Sedangkan untuk menegakkan diagnosis infeksi Chlamydia ini, berbagai pendekatan melalui penelitian-penelitian telah dilakukan untuk mendapatkan cara yang terbaik dalam menegakkan diagnosa dengan pendekatan yang sederhana dan tanpa pemeriksaan laboratorium yang sulit dan mahal seperti yang dijelaskan diatas, namun dalam implementasinya hasilnya kurang memuaskan. Penelitian di India, menggunakan pendekatan secara algoritme berdasarkan adanya keluhan vaginal discharge, risiko pasangan dan penilaian discharge ternyata tidak bermanfaat dalam memprediksi infeksi Chlamydia karena sensitivitasnya hanya 5% meskipun spesifisitasnya 93% (Vishwanath et al., 2000). Sedangkan penelitian di Peru, skreening untuk Chlamydia dan atau gonorrhoe dengan menggunakan pendekatan syndromic management yang meliputi keluhan dysuria dan atau genital discharge pada wanita, memiliki nilai sensitivitas dan spesifisitas yang rendah yaitu 48,1% dan 44,4% (Clark et al., 2009).
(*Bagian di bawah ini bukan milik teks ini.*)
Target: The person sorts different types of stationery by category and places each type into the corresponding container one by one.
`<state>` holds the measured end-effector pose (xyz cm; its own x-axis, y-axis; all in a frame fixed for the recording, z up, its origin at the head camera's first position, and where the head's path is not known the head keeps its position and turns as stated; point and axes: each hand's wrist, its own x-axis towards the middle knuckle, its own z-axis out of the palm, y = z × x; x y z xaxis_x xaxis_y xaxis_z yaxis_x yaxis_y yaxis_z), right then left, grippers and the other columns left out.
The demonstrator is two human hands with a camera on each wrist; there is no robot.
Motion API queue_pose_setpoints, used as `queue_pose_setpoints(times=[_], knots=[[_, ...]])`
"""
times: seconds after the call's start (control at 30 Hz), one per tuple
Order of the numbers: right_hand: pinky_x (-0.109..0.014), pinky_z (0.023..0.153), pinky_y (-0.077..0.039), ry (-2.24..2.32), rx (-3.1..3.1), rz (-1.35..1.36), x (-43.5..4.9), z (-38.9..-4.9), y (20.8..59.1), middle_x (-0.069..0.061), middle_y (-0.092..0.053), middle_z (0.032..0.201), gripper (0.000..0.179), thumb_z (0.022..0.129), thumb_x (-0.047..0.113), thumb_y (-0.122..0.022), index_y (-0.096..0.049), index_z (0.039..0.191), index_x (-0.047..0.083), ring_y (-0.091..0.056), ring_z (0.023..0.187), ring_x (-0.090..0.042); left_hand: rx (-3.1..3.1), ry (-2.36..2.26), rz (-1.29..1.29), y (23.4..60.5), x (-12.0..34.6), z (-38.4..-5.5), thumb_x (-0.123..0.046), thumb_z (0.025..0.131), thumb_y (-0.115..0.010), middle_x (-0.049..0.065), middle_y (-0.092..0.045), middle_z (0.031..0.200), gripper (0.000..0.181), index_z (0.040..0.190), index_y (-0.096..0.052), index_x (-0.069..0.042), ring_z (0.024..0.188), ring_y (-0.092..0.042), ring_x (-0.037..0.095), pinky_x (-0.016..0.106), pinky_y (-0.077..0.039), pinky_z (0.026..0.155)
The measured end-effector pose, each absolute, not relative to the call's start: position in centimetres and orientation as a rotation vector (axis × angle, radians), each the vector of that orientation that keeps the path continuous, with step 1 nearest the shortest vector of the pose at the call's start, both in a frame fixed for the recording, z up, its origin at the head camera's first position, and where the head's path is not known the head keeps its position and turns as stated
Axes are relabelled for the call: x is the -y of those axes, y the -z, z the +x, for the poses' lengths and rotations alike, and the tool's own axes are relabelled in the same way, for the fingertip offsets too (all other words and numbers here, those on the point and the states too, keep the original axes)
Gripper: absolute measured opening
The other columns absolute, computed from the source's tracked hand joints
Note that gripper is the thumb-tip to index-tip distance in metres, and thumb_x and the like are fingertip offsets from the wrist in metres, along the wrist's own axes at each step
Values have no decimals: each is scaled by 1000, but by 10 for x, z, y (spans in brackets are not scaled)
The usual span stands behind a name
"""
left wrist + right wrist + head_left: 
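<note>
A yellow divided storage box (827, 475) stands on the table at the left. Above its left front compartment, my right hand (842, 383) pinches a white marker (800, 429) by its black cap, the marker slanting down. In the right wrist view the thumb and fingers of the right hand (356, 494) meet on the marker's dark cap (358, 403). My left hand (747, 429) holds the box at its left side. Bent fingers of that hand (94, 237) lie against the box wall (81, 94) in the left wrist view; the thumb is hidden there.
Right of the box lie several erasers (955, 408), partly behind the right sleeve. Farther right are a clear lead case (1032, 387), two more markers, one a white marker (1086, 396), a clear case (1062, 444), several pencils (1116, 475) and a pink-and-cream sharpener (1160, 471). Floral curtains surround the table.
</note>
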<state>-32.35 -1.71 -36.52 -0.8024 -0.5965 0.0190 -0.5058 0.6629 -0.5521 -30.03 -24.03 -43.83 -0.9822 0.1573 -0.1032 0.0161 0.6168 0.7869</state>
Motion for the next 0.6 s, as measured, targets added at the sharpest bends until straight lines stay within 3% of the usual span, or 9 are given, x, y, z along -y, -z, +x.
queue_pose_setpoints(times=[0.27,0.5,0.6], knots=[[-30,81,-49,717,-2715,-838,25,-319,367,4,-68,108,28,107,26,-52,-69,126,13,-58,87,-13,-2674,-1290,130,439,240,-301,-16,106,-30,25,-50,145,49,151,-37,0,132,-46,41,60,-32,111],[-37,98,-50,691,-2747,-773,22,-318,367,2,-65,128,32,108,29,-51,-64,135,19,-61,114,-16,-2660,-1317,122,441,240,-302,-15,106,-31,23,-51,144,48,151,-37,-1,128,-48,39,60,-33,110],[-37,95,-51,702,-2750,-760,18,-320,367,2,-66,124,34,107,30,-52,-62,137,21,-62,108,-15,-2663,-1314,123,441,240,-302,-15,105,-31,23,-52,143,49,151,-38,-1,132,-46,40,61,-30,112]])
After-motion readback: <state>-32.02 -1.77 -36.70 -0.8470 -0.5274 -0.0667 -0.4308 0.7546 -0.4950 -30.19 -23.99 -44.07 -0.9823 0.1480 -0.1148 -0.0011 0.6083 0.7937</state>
Beberapa penelitian menunjukkan vaginal discharge sebagai dasar untuk menegakkan diagnosa infeksi Chlamydia, namun belum ada penelitian yang menilai karakteristik discharge tersebut dengan infeksi Chlamydia (Pavlin et al., 2006).

Oleh karena itu diperlukan penelitian lebih lanjut dan spesifik untuk menegakkan diagnosa infeksi Chlamydia tersebut melalui pendekatan syndromic management lainnya yang lebih praktis, mudah, dan memiliki nilai diagnostik yang tinggi.

Dengan adanya pendekatan diagnostik yang baik dana diperolehnya data-data epidemiologis serta faktor-faktor risiko terjadinya infeksi Chlamydia maka intervensi kesehatan terhadap penanganan kasus Chlamydia dapat dilaksanakan, terutama pada daerah-daerah yang sarana pelayanan kesehatan, tenaga kesehatan dan fasilitas laboratoriumnya yang masih terbatas.

Pendekatan analisis spasial juga dapat dimanfaatkan dalam menggambarkan secara lebih akurat atribut-atribut suatu penyakit berdasarkan wilayah atau geografis. Pendekatan ini merupakan suatu perangkat untuk mengumpulkan, menyimpan, menampilkan dan mengkorelasikan data spasial fenomena geografis untuk dianalisis dan hasilnya dapat digunakan untuk keperluan pelayanan kesehatan komprehensif (Budiyanto, 2010; Prahasta, 2009). Perangkat tersebut dapat menggambarkan sebaran prevalensi suatu penyakit di suatu daerah, dan mengidentifikasi sebaran faktor-faktor risiko yang memberikan kontribusi terhadap kejadian atau prevalensi penyakit (Cromley and McLafferty, 2002). Dengan pemanfaatan analisis spasial ini, tenaga kesehatan dapat menentukan daerah yang menjadi prioritas dalam melakukan upaya preventif dan kuratif terhadap kasus infeksi Chlamydia yang terjadi di Kota Medan.